▸ Exercise description
Copy the lines exactly. Begin at the first line of the data and stop after the line with "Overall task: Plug".
START Material provided
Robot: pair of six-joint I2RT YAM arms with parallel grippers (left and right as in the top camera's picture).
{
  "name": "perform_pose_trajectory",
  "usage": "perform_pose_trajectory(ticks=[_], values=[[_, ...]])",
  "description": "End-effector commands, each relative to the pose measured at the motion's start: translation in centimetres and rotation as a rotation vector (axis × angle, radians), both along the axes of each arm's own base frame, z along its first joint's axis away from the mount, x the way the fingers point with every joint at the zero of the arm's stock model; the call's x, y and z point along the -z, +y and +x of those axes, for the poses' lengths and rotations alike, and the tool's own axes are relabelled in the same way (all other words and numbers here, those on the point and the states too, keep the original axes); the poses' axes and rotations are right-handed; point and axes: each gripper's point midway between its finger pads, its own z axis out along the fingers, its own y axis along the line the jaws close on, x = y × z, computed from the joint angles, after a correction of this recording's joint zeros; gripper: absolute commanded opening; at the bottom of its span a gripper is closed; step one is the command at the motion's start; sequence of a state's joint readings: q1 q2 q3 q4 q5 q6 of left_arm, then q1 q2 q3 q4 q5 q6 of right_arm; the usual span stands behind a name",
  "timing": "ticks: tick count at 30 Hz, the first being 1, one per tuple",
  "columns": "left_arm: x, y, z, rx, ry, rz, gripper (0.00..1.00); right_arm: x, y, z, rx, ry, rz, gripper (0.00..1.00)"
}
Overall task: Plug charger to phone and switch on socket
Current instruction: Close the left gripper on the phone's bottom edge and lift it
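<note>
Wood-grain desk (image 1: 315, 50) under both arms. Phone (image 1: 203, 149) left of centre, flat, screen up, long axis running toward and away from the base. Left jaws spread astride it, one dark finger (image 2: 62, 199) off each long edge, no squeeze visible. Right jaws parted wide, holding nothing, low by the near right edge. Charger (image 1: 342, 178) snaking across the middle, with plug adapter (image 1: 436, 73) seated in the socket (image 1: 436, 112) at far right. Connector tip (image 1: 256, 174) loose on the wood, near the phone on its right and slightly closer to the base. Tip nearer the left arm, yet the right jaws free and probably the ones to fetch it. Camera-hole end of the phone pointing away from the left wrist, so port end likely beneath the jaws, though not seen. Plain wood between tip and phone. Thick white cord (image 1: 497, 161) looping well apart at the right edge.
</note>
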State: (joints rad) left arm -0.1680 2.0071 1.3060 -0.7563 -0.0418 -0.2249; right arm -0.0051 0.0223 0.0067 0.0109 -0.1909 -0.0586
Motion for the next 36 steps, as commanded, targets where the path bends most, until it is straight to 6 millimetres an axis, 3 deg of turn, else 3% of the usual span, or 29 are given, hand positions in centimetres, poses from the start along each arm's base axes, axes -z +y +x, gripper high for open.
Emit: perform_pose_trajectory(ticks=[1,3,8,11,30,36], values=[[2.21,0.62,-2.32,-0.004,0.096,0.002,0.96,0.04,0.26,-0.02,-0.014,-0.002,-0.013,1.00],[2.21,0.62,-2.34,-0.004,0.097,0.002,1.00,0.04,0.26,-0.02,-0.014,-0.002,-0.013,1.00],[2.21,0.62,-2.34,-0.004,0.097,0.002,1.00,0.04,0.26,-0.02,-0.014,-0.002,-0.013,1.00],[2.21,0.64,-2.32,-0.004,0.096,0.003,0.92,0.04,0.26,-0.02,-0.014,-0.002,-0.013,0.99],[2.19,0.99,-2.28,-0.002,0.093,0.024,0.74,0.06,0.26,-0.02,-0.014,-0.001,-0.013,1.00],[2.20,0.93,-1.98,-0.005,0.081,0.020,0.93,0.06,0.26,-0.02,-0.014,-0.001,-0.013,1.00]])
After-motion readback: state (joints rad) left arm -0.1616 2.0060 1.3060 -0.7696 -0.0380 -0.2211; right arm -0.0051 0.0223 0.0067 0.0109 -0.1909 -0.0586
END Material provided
▸ Response for this exercise
Robot: pair of six-joint I2RT YAM arms with parallel grippers (left and right as in the top camera's picture).
{
  "name": "perform_pose_trajectory",
  "usage": "perform_pose_trajectory(ticks=[_], values=[[_, ...]])",
  "description": "End-effector commands, each relative to the pose measured at the motion's start: translation in centimetres and rotation as a rotation vector (axis × angle, radians), both along the axes of each arm's own base frame, z along its first joint's axis away from the mount, x the way the fingers point with every joint at the zero of the arm's stock model; the call's x, y and z point along the -z, +y and +x of those axes, for the poses' lengths and rotations alike, and the tool's own axes are relabelled in the same way (all other words and numbers here, those on the point and the states too, keep the original axes); the poses' axes and rotations are right-handed; point and axes: each gripper's point midway between its finger pads, its own z axis out along the fingers, its own y axis along the line the jaws close on, x = y × z, computed from the joint angles, after a correction of this recording's joint zeros; gripper: absolute commanded opening; at the bottom of its span a gripper is closed; step one is the command at the motion's start; sequence of a state's joint readings: q1 q2 q3 q4 q5 q6 of left_arm, then q1 q2 q3 q4 q5 q6 of right_arm; the usual span stands behind a name",
  "timing": "ticks: tick count at 30 Hz, the first being 1, one per tuple",
  "columns": "left_arm: x, y, z, rx, ry, rz, gripper (0.00..1.00); right_arm: x, y, z, rx, ry, rz, gripper (0.00..1.00)"
}
Overall task: Plug charger to phone and switch on socket

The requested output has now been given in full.